Visitors to the site can find artists using search terms such as specific mediums, locations, or topics. The home page features the entries randomly, therefore allowing visitors to come across entries by chance. There is also a searchable map where entries can be explored through geolocation pins.
Mission: The mission of the Artist Parent Index is to promote the understanding of an individual’s experience with reproduction and parenting through the visual arts, aid in the exhibition of this work, and increase public understanding of art practices exploring these subjects. The Artist Parent Index pursues these goals by providing a free, online, searchable database of artists and exhibits exploring reproduction and parenting from first-person perspectives and resources supporting these practices. The site is a research tool for students, artists, educators, curators, and the general public.
How does the Index feed into your wider practice as an artist? How does it impact others?
I’ve found that meticulously archiving this information is a great way to be informed about what is going on in the discourse.
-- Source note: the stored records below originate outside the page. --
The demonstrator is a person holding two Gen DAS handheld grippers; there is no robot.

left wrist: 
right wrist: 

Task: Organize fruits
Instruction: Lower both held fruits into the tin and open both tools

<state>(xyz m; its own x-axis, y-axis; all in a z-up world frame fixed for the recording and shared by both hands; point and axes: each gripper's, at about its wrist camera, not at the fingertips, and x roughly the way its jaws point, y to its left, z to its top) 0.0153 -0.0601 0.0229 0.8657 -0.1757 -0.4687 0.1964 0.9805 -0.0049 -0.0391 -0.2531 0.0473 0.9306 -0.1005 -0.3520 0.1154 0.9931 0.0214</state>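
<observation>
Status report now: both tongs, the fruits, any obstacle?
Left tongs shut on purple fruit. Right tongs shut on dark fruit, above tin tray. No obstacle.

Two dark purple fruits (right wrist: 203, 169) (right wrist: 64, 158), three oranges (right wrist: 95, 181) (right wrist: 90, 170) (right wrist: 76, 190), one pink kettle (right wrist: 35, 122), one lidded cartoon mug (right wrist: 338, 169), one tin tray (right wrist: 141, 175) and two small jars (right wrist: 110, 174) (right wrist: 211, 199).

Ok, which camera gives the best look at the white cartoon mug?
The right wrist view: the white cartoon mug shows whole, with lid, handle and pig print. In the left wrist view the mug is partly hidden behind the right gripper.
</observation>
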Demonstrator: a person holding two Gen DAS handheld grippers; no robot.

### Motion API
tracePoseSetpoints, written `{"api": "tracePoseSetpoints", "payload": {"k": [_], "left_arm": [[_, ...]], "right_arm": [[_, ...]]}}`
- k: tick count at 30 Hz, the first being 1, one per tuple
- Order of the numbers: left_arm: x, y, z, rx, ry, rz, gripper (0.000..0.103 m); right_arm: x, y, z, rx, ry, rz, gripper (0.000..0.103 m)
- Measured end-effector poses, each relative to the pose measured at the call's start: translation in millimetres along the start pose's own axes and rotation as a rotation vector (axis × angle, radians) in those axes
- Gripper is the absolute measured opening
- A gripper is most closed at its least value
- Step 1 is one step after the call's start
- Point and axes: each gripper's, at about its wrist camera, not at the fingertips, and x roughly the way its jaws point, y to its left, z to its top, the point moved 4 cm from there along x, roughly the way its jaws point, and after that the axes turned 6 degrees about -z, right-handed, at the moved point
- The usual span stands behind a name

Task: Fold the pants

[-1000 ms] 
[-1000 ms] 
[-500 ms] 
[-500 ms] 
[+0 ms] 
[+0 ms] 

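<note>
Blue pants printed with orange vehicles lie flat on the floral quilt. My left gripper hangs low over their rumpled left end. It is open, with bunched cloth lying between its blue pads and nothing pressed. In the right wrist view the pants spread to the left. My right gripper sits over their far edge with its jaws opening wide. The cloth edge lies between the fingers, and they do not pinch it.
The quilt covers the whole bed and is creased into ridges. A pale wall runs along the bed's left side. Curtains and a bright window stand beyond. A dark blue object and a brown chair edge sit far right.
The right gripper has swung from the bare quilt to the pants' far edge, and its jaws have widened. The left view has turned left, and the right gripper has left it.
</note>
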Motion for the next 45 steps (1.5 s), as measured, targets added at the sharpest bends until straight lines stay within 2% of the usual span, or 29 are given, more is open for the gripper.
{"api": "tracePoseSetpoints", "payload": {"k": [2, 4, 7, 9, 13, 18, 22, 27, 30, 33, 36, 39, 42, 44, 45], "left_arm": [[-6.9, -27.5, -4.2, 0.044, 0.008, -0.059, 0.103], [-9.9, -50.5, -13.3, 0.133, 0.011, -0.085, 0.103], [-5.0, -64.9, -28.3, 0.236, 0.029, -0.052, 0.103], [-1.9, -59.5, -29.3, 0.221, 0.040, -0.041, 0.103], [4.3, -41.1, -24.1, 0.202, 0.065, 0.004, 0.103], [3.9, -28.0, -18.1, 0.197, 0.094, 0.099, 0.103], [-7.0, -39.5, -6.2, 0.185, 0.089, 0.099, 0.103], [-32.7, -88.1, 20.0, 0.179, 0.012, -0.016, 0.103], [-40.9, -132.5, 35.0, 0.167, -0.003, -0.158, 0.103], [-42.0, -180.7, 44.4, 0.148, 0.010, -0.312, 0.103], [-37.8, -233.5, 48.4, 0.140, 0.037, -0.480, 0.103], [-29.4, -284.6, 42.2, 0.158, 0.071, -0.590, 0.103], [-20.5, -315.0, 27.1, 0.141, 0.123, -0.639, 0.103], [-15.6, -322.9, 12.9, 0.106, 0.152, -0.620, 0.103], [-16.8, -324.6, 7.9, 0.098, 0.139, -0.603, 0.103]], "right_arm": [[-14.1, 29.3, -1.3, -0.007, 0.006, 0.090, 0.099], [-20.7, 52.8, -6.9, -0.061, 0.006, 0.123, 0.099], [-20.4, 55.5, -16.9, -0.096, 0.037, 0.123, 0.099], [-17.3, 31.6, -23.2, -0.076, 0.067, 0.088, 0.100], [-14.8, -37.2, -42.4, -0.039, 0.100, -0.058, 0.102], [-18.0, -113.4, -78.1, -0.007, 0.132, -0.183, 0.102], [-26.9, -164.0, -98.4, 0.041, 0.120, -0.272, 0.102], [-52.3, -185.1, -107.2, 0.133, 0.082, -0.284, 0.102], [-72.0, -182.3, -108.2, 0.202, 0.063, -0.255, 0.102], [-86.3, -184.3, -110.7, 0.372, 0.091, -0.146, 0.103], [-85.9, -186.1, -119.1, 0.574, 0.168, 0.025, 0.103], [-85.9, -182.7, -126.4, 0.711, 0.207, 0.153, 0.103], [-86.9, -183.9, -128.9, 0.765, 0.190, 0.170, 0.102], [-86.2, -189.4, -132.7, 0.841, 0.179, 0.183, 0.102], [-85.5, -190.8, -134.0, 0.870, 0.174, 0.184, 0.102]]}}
So, it definitely shapes my practice to have such an in depth experience with the work featured on the site. It reminds me how much I don’t know, and it challenges me to value artistic practices outside of my own. Also, with over 240 entries, I don’t have all the details memorized, and I have used the website’s search feature as a research tool myself on multiple occasions.
Looking at the bigger picture, I see the project as integral to the pursuit of equality. We need to understand the lives of people who are different from us to effectively work toward equality as a society, and the Index can aid in producing this understanding. If you dismiss the expression of the experiences of those who reproduce and care for their children, how can you possibly understand how your choices will affect their lives? These experiences have been deemed private and individual, yet the these “private” experiences are greatly impacted by the architecture of public spaces, public policy, health systems, public transportation, foodways, educational systems, and housing. We have created a caretaker class whose views, needs, and opinions are routinely dismissed in public discourse. It has to stop. The Index facilitates access to those viewpoints.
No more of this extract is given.